We maintain regular checks on slaughterhouses in the UK, to ensure that they comply with animal welfare regulations.
FSA’s role in regulating animal welfare
We monitor and enforce animal welfare compliance in approved slaughterhouses on behalf of the Department for Environment, Food and Rural Affairs in England (Defra) and the Welsh Government in Wales through a Service Level Agreement. In Northern Ireland, this work is carried out by the Department of Agriculture, Environment and Rural Affairs (DAERA).
Animal welfare requirements are monitored and enforced by Official Veterinarians to ensure that animals are spared avoidable pain, distress or suffering during their killing and related operations.
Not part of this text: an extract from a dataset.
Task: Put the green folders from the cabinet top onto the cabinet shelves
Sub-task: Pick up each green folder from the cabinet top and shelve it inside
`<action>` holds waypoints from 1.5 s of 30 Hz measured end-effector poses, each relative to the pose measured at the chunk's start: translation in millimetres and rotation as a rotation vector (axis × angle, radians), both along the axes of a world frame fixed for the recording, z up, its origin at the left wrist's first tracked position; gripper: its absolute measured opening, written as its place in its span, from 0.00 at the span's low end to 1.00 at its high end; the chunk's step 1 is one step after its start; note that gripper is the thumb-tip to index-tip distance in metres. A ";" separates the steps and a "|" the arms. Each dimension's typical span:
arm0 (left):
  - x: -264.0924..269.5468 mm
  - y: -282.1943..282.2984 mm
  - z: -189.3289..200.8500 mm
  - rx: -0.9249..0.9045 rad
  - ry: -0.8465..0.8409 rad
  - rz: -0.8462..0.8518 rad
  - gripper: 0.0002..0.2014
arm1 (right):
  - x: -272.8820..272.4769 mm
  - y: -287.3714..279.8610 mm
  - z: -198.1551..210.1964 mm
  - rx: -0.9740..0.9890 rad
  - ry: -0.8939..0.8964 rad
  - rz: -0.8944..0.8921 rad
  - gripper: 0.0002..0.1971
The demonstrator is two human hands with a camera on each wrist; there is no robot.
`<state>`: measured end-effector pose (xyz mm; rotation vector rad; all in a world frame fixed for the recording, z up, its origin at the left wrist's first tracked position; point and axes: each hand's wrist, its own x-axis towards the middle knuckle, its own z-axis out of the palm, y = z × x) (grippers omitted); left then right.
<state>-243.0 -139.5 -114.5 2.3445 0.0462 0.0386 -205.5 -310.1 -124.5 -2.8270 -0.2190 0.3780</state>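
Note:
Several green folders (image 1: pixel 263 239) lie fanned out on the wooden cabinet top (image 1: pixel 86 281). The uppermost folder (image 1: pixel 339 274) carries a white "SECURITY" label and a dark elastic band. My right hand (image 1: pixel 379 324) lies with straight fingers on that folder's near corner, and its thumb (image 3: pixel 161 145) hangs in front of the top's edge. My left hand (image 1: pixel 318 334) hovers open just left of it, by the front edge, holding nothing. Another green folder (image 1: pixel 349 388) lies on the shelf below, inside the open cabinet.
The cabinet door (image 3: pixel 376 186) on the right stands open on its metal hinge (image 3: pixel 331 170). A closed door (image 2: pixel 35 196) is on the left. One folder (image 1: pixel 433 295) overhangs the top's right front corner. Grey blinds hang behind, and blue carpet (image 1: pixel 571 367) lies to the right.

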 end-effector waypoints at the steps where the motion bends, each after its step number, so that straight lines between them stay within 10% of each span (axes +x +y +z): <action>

We instruct all staff to take prompt and proportionate enforcement action where animal welfare breaches are identified.
Responsibility for animal welfare
Slaughterhouse operators are responsible for food safety in slaughterhouses and ensuring the health and welfare of animals in their care.
This responsibility and requirements are set out in the guidance on the Welfare of Animals at the Time of Killing regulations (Opens in a new window).
Individuals who are involved in killing and related operations must be appropriately trained and licensed. They must hold a proficiency qualification before being able to apply for a Certificate of Competence.
A Certificate of Competence is required to slaughter animals in a slaughterhouse, which we issue on behalf of Defra and Welsh Government.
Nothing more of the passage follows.